Je dus faire un suprême effort sur moi-même pour ne pas me rétracter de dégoût. J’avais l’impression que la bouillie infâme que Spiro avait dans la tête lui sortait par tous les orifices, dégoulinant sur son cou de poulet et son plastron immaculé. Tête de nœud n’était pas la plus belle pour aller danser.
— Vous avez eu des nouvelles de Kenny depuis qu’il a visité votre appartement ?
— Non.
Spiro se renfrogna.
— Dire qu’on était potes, Kenny, Moogey et moi. Inséparables. On a fait les quatre cents coups ensemble. Et puis Kenny s’est engagé dans l’armée, et il a changé. Il s’est cru plus malin que nous. Il avait des idées géniales tout d’un coup.
— Quelles idées ?
— Je ne peux pas vous dire, mais il voyait grand. Ce n’est pas que je ne pourrais pas en avoir des comme ça, mais j’ai d’autres trucs sur le feu.
— Et il vous fait participer à ses idées de génie ? Elles vous rapportent ?
— Ça lui arrivait de me mettre sur le coup. Avec lui, on ne pouvait jamais savoir. C’était un rusé. Et un cachottier. Et on ne s’en rendait pas compte. Il était comme ça avec les femmes aussi. Elles le prenaient pour un type bien.
Spiro retroussa sa lèvre supérieure. Sa façon à lui de sourire.
— Il nous faisait marrer en nous racontant comment il jouait le rôle du « petit ami fidèle jusqu’à la mort » tout en baisant toutes celles qui passaient à sa portée. Ce qu’il pouvait les faire marcher ! Et plus il les cognait, plus elles en redemandaient. On ne pouvait qu’admirer un type pareil. Il avait un truc. Je l’ai vu brûler des femmes à la cigarette ou leur planter des aiguilles dans la peau, et elles continuaient à venir lui manger dans la main.
Je crus que j’allais vomir mon cheeseburger. Je ne savais pas ce qui me dégoûtait le plus des séances d’acupuncture de Kenny ou de l’admiration que Spiro lui vouait.
— Il faut que je parte, dis-je. J’ai des choses à faire.
Entre autres, me désinfecter les idées après cette conversation.
— Attendez une minute, fit Spiro. Je voulais vous parler du problème de ma sécurité. C’est votre spécialité, la sécurité, c’est bien ça ?

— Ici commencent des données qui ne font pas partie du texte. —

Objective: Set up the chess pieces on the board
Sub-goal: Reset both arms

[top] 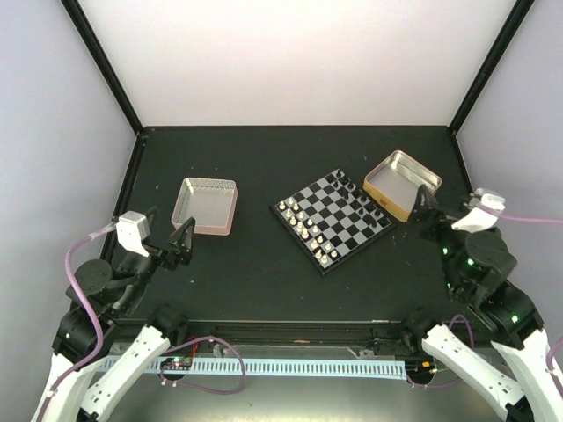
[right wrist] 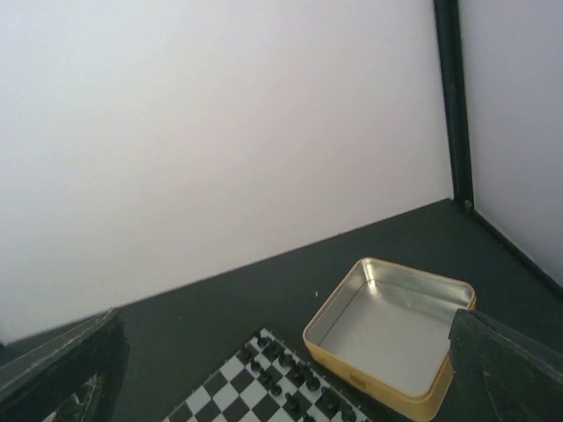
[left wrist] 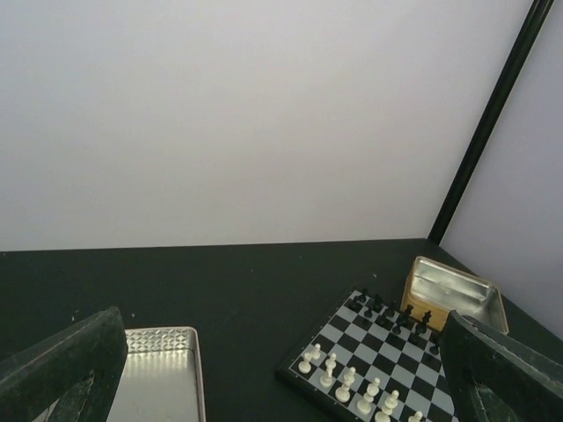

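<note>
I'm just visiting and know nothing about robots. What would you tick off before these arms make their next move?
1. Left end effector open, holding nothing: ok.
2. Right end effector open, holding nothing: ok.
3. Silver rectangular tin with pinkish rim empty: ok.
4. Gold-sided metal tin empty: ok.
5. Cream-white chess pieces and black chess pieces lined along opposite edges of the small black-and-grey checkerboard: ok.
6. Every piece upright on its proper square: cannot tell, too small.
</note>
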Action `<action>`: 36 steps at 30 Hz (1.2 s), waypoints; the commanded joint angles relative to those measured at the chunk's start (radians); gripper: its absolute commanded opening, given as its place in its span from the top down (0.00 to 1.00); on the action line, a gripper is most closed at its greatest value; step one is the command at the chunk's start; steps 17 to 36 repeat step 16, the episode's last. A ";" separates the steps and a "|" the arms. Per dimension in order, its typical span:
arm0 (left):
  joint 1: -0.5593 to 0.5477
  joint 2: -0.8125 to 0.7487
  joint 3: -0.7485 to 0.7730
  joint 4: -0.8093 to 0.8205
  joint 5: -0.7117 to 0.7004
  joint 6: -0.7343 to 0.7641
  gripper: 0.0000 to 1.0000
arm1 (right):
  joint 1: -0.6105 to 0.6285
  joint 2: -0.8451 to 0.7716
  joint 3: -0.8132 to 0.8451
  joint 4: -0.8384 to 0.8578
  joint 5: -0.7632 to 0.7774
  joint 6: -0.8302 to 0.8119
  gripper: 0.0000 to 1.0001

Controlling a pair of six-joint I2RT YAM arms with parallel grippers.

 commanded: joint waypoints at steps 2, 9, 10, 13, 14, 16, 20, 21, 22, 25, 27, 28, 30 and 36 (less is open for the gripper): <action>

Je ne me sentais spécialiste de rien.
— C’est bien ça.
— Alors que dois-je faire vis-à-vis de Kenny ? Je songeais de nouveau à engager un garde du corps. Juste pour la nuit. Quelqu’un qui passerait me prendre ici à la fermeture et m’escorterait jusque chez moi pour être sûr qu’il n’y a pas de problème. J’ai de la chance que Kenny ne se soit pas posté chez moi pour m’attendre l’autre jour.
— Vous avez peur de lui ?
— Il est comme la fumée : impossible à saisir. Il est toujours tapi dans l’ombre à vous tenir à l’œil. À faire des plans.
Nos regards se croisèrent.
— Vous ne le connaissez pas, me dit Spiro. À certains moments, c’est le gars le plus sympa qui soit ; à d’autres, il peut imaginer des choses diaboliques. Croyez-moi, je l’ai vu à l’œuvre. Il vaut mieux que ce ne soit pas contre vous qu’il les imagine.
— Je vous ai déjà dit que… garder votre corps ne m’intéressait pas.
Il sortit une liasse de billets de vingt dollars du tiroir central de son bureau et les compta.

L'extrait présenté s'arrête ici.